Under ‘normal’ circumstances, HIV infection is initiated by one/few genetic variants of HIV-1. It is an extreme population bottle-neck, but some initial research indicates that the transmitted variants are ‘more fit’, evolutionarily, than non-transmitted variants, so that one/few viruses replicate like wild-fire. This means that as the adaptive immune system is trying to ‘catch’ it, that one/few viruses are rebuilding the quasispecies (population of viruses that are all similar, but genetically distinct from one another). Weeks, months, years later, when the individual is finally diagnosed with HIV infection, the quasispecies is firmly established. When the individual starts antiretroviral therapy, there are already HIV variants in the quasispecies that are resistant to the drugs (viruses do not evolve resistance to the drug, they already have resistance before the drug is applied). Usually, this drug escape comes at a fitness cost to the virus, so the patient has low-to-undetectable levels of HIV when they are on therapy… but its *not* zero. There is just a very low level of replication. Every single time there is a replication cycle, the virus is still making mutations, so it is rebuilding the quasispecies *again*. Eventually, the population stumbles upon a combination of mutations that lets the population 1) escape the drugs, and 2) have increased replication capacity, meaning the virus can go back to its old high levels of replication/disease even in the presence of the drugs. This is called antiretroviral failure. So the physician has to switch drugs, take them off drugs to see if a non-resistant variant will outcompete the resistant guys, etc.
This isnt always what happens, I am just speaking generally, here.

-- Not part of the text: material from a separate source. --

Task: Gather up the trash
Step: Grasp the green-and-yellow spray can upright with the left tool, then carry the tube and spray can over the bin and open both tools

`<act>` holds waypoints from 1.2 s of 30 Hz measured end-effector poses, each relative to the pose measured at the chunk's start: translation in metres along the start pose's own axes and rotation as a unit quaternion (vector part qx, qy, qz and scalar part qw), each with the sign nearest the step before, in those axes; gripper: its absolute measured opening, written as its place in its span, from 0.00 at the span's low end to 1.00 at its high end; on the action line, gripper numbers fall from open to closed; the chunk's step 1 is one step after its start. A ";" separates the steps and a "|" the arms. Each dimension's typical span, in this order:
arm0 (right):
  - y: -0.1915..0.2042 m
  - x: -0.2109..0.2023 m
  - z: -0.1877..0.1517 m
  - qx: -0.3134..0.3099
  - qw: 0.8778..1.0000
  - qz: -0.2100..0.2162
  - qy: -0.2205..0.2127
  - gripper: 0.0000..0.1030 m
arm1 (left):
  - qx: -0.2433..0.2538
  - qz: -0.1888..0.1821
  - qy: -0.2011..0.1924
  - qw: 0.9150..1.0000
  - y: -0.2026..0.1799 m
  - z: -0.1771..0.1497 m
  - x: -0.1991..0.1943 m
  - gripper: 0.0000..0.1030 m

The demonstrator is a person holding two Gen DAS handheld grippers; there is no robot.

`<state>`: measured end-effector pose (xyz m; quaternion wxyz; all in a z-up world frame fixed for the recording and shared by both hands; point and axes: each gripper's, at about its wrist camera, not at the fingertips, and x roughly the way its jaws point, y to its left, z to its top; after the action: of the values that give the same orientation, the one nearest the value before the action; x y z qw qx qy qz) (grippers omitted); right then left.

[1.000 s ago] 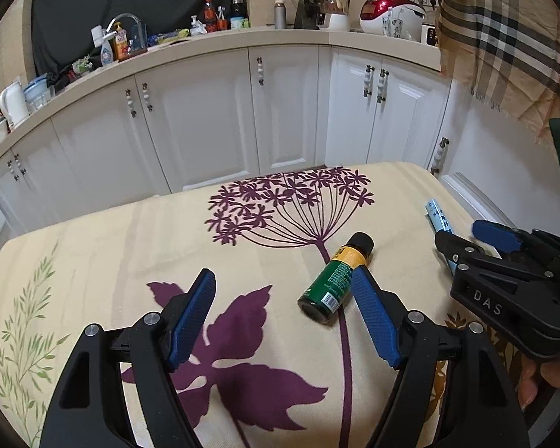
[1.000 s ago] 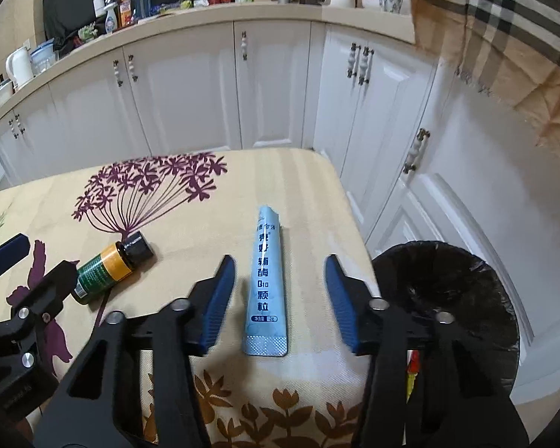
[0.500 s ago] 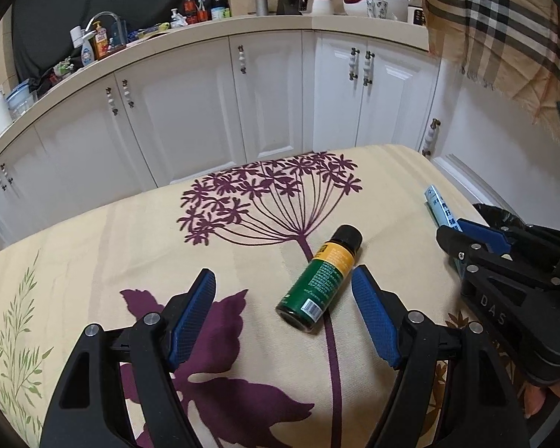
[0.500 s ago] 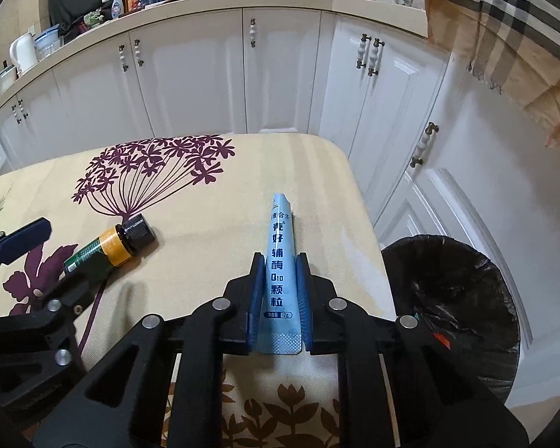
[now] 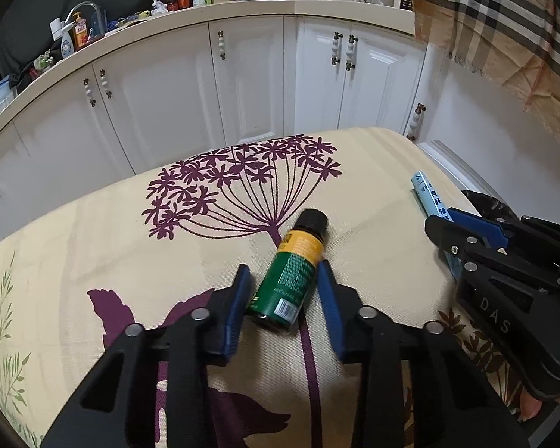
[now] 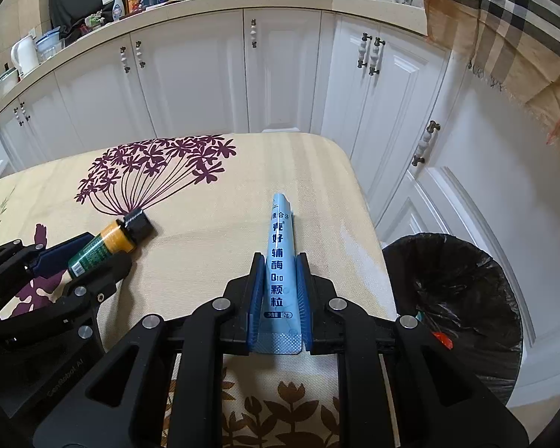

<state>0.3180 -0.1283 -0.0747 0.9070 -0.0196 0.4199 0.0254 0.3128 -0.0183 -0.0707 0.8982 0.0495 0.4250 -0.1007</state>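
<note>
A green and yellow bottle (image 5: 294, 271) with a black cap lies on the floral tablecloth (image 5: 93, 231). My left gripper (image 5: 284, 280) has its blue fingers close on both sides of the bottle's lower end; the left one touches, a thin gap shows on the right. The bottle also shows in the right wrist view (image 6: 108, 243). My right gripper (image 6: 279, 261) is shut on a light blue sachet (image 6: 280, 261) with Chinese print, which also shows in the left wrist view (image 5: 429, 196). The sachet sits low over the cloth near the table's right edge.
A bin with a black liner (image 6: 455, 298) stands on the floor just right of the table, with some trash inside. White cabinets (image 5: 242, 74) and a cluttered counter run behind the table. A plaid cloth (image 6: 504, 18) hangs at upper right.
My left gripper moved forward and narrowed around the bottle. My right gripper closed on the sachet about half a second ago and still holds it.
</note>
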 end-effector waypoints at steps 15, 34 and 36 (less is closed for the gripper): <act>0.001 -0.014 -0.009 0.000 1.000 -0.003 -0.018 0.14 | -0.011 0.007 -0.013 1.000 0.003 -0.006 -0.010 0.24; 0.004 -0.048 -0.043 0.006 0.999 0.003 -0.034 0.13 | -0.040 0.021 -0.037 0.998 0.010 -0.037 -0.053 0.24; 0.005 -0.052 -0.048 0.007 0.999 0.004 -0.034 0.13 | -0.043 0.022 -0.040 0.998 0.012 -0.041 -0.058 0.24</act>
<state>0.2479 -0.1278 -0.0659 0.9209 -0.0107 0.3887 0.0267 0.2489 0.0083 -0.0517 0.9177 0.0160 0.3916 -0.0648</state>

From what I can discern from the press-releases, things happened differently in this baby. I am going to guess Babby wasnt infected early on in utero, as this isnt so common, and when it happens is very lethal. So I am guessing Babby was infected shortly before birth, or during the birth process… However press-releases say Babby was diagnosed *at* birth, which had to have been a blood viral load test (cant do an antibody test, as Babby has Moms Abs)… so she couldnt have been infecting during birth (more common). Hm. So, lets say shortly before birth, Babby was infected with HIV. Probably one/few genetic variants, probably ‘more fit’ relative to what was in Mom, but probably *not* already resistant to antiretrovirals and more fit.
Babby already had Moms adaptive immune response working for her. And at birth, she was immediately put on antiretrovirals.
Limited genetic diversity in the transmission event + pre-existing anti-HIV antibodies + immediate drug therapy = They might have gotten the drugs there before the quasispecies was established, thus there were no drug resistant variants present. Antiretrovirals and antibodies from Mom could do their work. Babbys developing immune system had an easier target to catch.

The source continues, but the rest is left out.